Taken from lab notebook

In [0]:
def normalizeFeatures(lp):
    """Normalizes features in the LabeledPoint object lp.

    Args:
        lp - LabeledPoint object 

    Returns:
        LabeledPoint: The object contains the label and the normalized features
    """
    normalizedFeatures = list()
    for i in range(0,len(lp.features)):
        feature = (lp.features[i]-broadcastMean.value[i])/broadcastStdev.value[i]
        normalizedFeatures.insert(i,feature)
    return LabeledPoint(lp.label, normalizedFeatures)
    #normalizedAccidents = (lp.features[0]-broadcastMeanAccidents.value)/broadcastStdevAccidents.value
    #normalizedSnoOnGround = (lp.features[1]-broadcastMeanSnoOnGround.value)/broadcastStdevSnoOnGround.value
    #return LabeledPoint(lp.label,[normalizedAccidents,normalizedSnoOnGround])

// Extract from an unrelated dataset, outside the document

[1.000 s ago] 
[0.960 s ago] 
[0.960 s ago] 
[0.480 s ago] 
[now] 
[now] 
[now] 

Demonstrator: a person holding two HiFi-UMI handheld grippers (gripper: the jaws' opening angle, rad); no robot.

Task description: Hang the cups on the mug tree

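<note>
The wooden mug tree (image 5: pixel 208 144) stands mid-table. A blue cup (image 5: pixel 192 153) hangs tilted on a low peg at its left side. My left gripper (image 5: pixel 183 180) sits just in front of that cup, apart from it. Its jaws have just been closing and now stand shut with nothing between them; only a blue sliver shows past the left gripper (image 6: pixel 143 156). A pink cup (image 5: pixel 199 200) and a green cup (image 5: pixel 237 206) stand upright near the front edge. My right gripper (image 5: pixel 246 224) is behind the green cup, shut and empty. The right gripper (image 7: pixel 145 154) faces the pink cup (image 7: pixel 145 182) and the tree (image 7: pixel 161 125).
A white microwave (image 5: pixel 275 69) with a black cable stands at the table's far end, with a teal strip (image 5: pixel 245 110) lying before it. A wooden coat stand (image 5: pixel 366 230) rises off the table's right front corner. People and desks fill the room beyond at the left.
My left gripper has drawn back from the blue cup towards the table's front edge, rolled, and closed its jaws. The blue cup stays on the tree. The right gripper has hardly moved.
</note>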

def getNormalizedRDD(nonNormalizedRDD): 
    """Normalizes the features of the LabeldPoints contained in nonNormalizedRDD.

    Args:
        nonNormalizedRDD - RDD containing non-normalized features 

    Returns:
        returnRDD: RDD containing normalized features
    """


    meanList = list()
    stdevList = list()
    numFeatures = len(nonNormalizedRDD.take(1)[0].features)
    for i in range(0,numFeatures):
        featureRDD = nonNormalizedRDD.map(lambda lp: lp.features[i])
        featureMean = featureRDD.mean()
        featureStdev = featureRDD.stdev()
        meanList.insert(i,featureMean)
        stdevList.insert(i,featureStdev)
    global broadcastMean 
    broadcastMean = sc.broadcast(meanList)
    global broadcastStdev 
    broadcastStdev = sc.broadcast(stdevList)
    returnRDD = nonNormalizedRDD.map(normalizeFeatures)
    return returnRDD

normalizedSamplePoints = getNormalizedRDD(parsedPoints)
print(normalizedSamplePoints.take(5))

[LabeledPoint(41.795222579, [-0.11729077624163668,-0.40893143042628277,-0.7001400420140046,-0.2740935175684388,1.9165425110497238,-0.4050394488109772]), LabeledPoint(41.889498193, [-0.11729077624163668,0.06470797627852717,-0.7001400420140046,-0.2740935175684388,1.9119730994124526,-0.4050394488109772]), LabeledPoint(41.769434236, [-0.11729077624163668,1.1515108917311718,1.4282856857085708,-0.2740935175684388,1.9074036877751814,2.712226182544385]), LabeledPoint(41.809095821, [-0.11729077624163668,0.8248355916686707,-0.7001400420140046,-0.2740935175684388,1.9028342761379102,-0.4050394488109772]), LabeledPoint(41.915626928, [-0.11729077624163668,-0.45460620756549647,1.4282856857085708,-0.2740935175684388,1.898264864500639,1.153593366866704])]


In [0]:
weights = [.8, .2] # train/test split
seed = 42
parsedTrainData, parsedValData = normalizedSamplePoints.randomSplit(weights,seed)
parsedTrainData.cache()
parsedValData.cache()
nTrain = parsedTrainData.count()
nVal = parsedValData.count()

print(nTrain, nVal, nTrain + nVal)
print(normalizedSamplePoints.count())

708 204 912
912


### Create baseline using the average value

In [0]:
averagelatitude = (parsedTrainData.map(lambda s: s.label)).mean()
print(averagelatitude)

41.85629697301126


In [0]:
import math
def squaredError(label, prediction):
    sqrError = (label-prediction)*(label-prediction)
    return sqrError

def calcRMSE(labelsAndPreds):
    sqrSum = labelsAndPreds.map(lambda s: squaredError(s[0],s[1])).sum()
    return math.sqrt(sqrSum/labelsAndPreds.count())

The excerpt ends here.